Calculating the speed ourselves using the duration or distance the athlete has taken against the race distance shows a number that have run quicker than world record road marathon pace, which is likely to be incorrect. Digging into a few of these results suggests occasions when an athletes performance has been submitted into the incorrect race, for example if there is a 25k race along side a 50k race and the result of a 25k participant being placed under 50k. Similar to a paper investigating trends in 100-mile races, I’ll exclude results that are quicker than 20k/h which are likely to be incorrect, along with those of duration 0. There are 298 such results.
There are also a few instances when the incorrect distance is recorded, for example for ‘Pigtails Challenge 100 Km (USA)’ being listed as 100 miles, leading to some abnormally quick times. There are likely to be other races with incorrect distances labelled, but this one stood out due to having the only record of someone running 100 miles in under 10 hours.
data_clean %<>%
mutate(race_unit = if_else(Event_name == 'Pigtails Challenge 100 Km (USA)', 'km', race_unit),
distance_km = if_else(Event_name == 'Pigtails Challenge 100 Km (USA)', 100, distance_km)) %>%
mutate(speed = if_else(race_type == 'distance', distance_km/(as.numeric(athlete_duration) / (60 * 60)),
athlete_distance / (race_distance * if_else(race_unit == 'd', 24, 1)))) %>%
filter(speed < 20)
Finally let’s drop the columns we no longer require and take a look at what the new dataset looks like.
data_clean %<>%
dplyr::select(-c(Event_dates, `Event_distance/length`, Athlete_club, Athlete_performance))
head(data_clean)
## Year_of_event Event_name Event_number_of_finishers Athlete_country
## 1: 2018 Selva Costera (CHI) 22 CHI
## 2: 2018 Selva Costera (CHI) 22 CHI
## 3: 2018 Selva Costera (CHI) 22 CHI
## 4: 2018 Selva Costera (CHI) 22 ARG
## 5: 2018 Selva Costera (CHI) 22 CHI
## 6: 2018 Selva Costera (CHI) 22 ARG
## Athlete_year_of_birth Athlete_gender Athlete_age_category
## 1: 1978 M M35
## 2: 1981 M M35
## 3: 1987 M M23
## 4: 1976 M M40
## 5: 1992 M M23
## 6: 1974 M M40
## Athlete_average_speed Athlete_ID race_location race_distance race_unit
## 1: 10.286 0 CHI 50 km
## 2: 9.501 1 CHI 50 km
## 3: 9.472 2 CHI 50 km
## 4: 8.976 3 CHI 50 km
## 5: 8.469 4 CHI 50 km
## 6: 7.792 5 CHI 50 km
## race_type distance_km athlete_age athlete_units athlete_duration
## 1: distance 50 40 h 17499s (~4.86 hours)

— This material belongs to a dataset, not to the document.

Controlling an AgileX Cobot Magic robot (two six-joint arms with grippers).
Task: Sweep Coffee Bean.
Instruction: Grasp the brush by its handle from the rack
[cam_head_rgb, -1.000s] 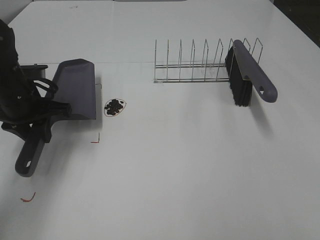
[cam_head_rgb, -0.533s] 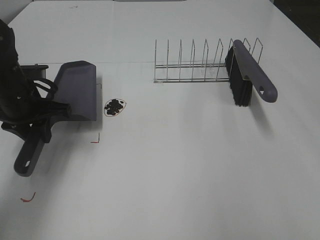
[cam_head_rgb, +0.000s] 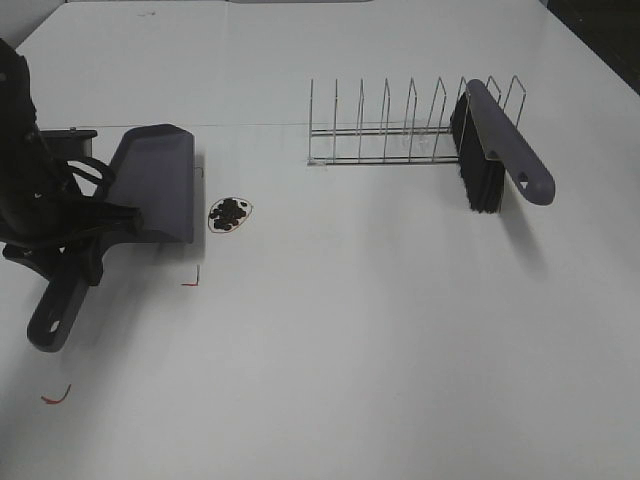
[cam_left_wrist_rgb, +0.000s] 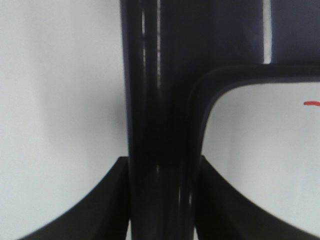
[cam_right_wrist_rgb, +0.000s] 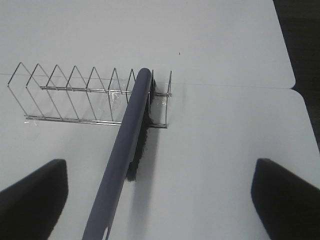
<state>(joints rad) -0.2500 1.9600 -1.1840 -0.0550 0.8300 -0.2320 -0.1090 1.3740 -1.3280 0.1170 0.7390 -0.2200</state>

## 2: distance 50 37 h 18945s (~5.26 hours)
## 3: distance 50 31 h 19004s (~5.28 hours)
## 4: distance 50 42 h 20053s (~5.57 hours)

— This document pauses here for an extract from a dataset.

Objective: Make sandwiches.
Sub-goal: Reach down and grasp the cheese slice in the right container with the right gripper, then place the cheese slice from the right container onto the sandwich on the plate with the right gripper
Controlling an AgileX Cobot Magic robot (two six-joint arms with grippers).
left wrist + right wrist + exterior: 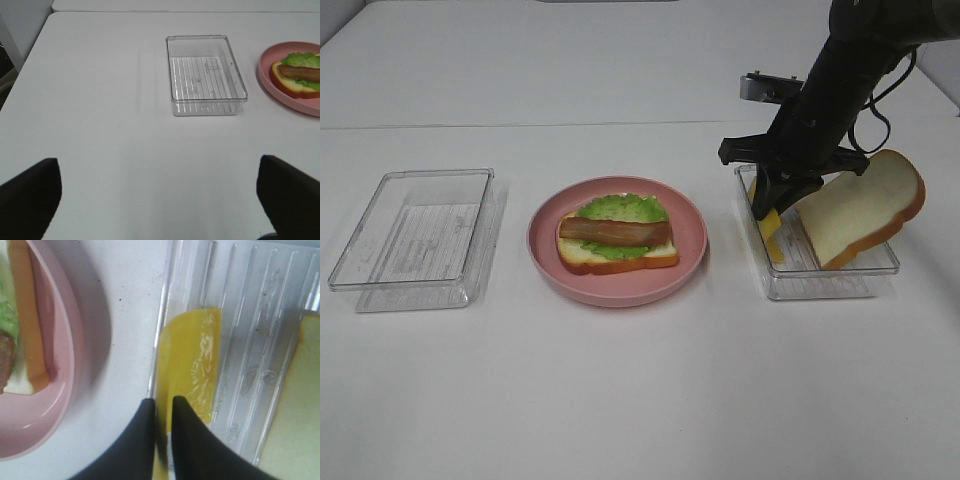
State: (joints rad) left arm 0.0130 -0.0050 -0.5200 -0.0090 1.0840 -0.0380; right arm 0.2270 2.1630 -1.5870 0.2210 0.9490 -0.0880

## 5: distance 50 26 h 21254s (~5.9 hours)
## 6: distance 50 44 h 23101s (~6.42 hours)
## athlete_distance speed
## 1: NA 10.286302
## 2: NA 9.501188
## 3: NA 9.471690
## 4: NA 8.976213
## 5: NA 8.468994
## 6: NA 7.791870
As we mentioned at the top, the dataset incudes results from 1798 to 2022 and includes races greater than 45km in length (or a performance of greater than 45km for a time based event) and doesn’t include participants who did not finish the race. The dataset also includes a unique identifier for each participant, and so their performance can be tracked over multiple events.

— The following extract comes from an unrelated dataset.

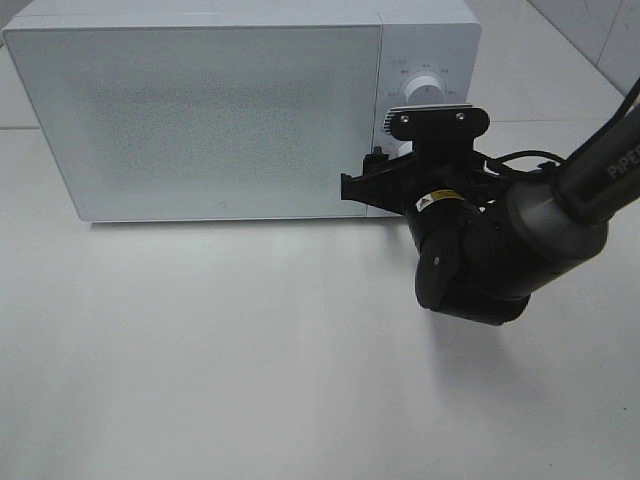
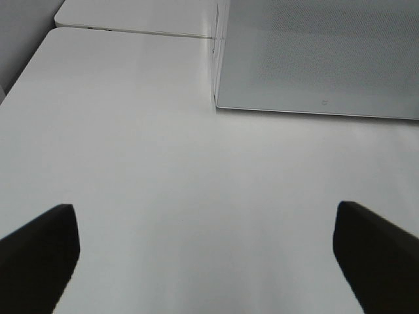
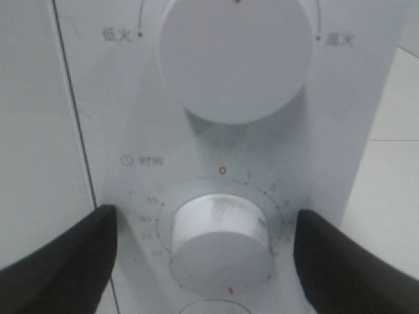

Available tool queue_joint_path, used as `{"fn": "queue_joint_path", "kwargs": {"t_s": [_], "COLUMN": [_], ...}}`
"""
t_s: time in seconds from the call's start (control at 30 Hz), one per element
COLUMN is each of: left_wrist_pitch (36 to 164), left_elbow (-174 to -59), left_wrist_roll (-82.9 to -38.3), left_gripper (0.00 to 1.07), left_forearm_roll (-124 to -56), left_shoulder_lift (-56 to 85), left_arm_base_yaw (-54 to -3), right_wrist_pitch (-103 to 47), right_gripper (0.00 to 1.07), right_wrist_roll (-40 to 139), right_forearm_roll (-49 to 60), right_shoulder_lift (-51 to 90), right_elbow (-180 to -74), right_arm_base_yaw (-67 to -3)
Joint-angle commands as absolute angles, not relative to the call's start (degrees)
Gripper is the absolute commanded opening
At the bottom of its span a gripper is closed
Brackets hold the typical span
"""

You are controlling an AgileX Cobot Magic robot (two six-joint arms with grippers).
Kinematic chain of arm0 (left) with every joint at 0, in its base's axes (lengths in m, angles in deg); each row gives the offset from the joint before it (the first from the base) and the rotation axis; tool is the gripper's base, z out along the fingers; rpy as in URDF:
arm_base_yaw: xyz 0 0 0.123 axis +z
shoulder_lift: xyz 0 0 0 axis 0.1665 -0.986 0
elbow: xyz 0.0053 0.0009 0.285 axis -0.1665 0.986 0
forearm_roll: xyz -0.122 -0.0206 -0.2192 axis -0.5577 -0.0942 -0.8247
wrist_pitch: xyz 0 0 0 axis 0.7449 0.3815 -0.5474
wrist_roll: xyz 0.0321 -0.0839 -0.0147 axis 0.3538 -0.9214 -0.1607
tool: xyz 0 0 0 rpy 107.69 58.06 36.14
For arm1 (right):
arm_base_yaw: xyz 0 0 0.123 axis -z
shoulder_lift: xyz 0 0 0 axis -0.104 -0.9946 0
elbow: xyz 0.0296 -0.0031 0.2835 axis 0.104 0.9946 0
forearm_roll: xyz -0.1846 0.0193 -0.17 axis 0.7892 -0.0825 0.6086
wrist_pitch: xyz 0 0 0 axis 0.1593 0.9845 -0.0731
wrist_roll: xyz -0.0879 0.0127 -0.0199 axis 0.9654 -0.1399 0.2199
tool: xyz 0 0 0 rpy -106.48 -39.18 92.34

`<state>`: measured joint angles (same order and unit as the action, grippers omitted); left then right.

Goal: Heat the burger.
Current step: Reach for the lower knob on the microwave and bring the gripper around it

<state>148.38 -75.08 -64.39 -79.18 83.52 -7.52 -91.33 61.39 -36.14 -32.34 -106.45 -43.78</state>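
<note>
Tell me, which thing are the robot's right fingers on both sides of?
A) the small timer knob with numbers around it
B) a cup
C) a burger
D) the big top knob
A: in the right wrist view the right fingers stand open, one on each side of the small timer knob, with a gap to it on both sides.

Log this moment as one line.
microwave door shut | right end effector open, flanking timer knob | left end effector open above table

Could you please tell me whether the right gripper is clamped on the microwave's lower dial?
No, the right gripper is open, its fingers standing apart on either side of the lower dial without touching it.
</note>
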Motion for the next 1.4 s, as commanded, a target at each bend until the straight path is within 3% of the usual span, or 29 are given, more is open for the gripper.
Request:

We split the races into time based and distance based events, and we can see below how the number of both events and participants running ultramarathons has increased dramatically in recent years, asides from a recent reduction caused by pandemic related cancellations.
data_clean %>%
group_by(Year_of_event, race_type) %>%
distinct(Event_name, race_type) %>%
count(Year_of_event, race_type) %>%
ggplot(aes(x = Year_of_event, y = n, colour = race_type)) +
theme_minimal() +
geom_point() +
scale_y_continuous(labels = comma) +
ggtitle('Number of events per year') -> events.p
data_clean %>%
count(Year_of_event, race_type) %>%
ggplot(aes(x = Year_of_event, y = n, colour = race_type)) +
theme_minimal() +
geom_point() +
scale_y_continuous(labels = comma) +
ggtitle('Number of participants per year') -> athletes.p
grid.arrange(events.p, athletes.p, ncol = 1)
The plots above also show fairly clearly that distance based events are considerably more popular than time based; with below showing that 50km, 100km & 50 miles are the most common race distances, followed 6, 24 & 12 hour races.
data_clean %>%
distinct(Year_of_event, Event_name, race_distance, race_unit, race_type) %>%
mutate(race_distance = paste0(race_distance, " ", race_unit)) %>%
count(race_distance) %>%
arrange(desc(n)) %>%
head(n = 10)
## race_distance n
## 1: 50 km 18231
## 2: 100 km 8448
## 3: 50 m 6004
## 4: 6 h 4826
## 5: 24 h 4792
## 6: 12 h 4092
## 7: 100 m 3988
## 8: 60 km 1537
## 9: 45 km 1309
## 10: 55 km 1017
The average number of participants is also greater for distance based events than time based. The average participants for distance events peaked in the 1970s and has been trending down since, as new smaller races are being created. The peak for the number of athletes for time based events in comparison is only in the past 10 years, indicating that new timed events aren’t being created as regularly than distance events in proportion to the increased demand in ultra running.
Significantly more individual athletes are also to be running multiple ultramarathons per year compared to 50 years ago. Although this appears to be trending back downwards in recent years for timed events, the trend is still upwards for distance based events. However there was a spike in the dataset for events during the late 1800’s, which are largely due to a combination of a small sample set and athletes competing in multiple 6 day events, which also include splits every 24 hours.
data_clean %>%
count(Year_of_event, race_type, Athlete_ID) %>%
group_by(Year_of_event, race_type) %>%
summarise(average_races = mean(n)) %>%
ggplot(aes(x = Year_of_event, y = average_races, colour = race_type)) +
theme_minimal() +
geom_point() +
scale_y_continuous(labels = comma) +
ggtitle('Average number of races per athlete') -> avgrace.p
data_clean %>%
distinct(Year_of_event, race_type, Event_name, Event_number_of_finishers) %>%
group_by(Year_of_event, race_type) %>%
summarise(average_athletes = mean(Event_number_of_finishers)) %>%
ggplot(aes(x = Year_of_event, y = average_athletes, colour = race_type)) +
theme_minimal() +
geom_point() +
scale_y_continuous(labels = comma) +
ggtitle('Average number of athletes per race') -> avgathlete.p
grid.arrange(avgathlete.p, avgrace.p, ncol = 1)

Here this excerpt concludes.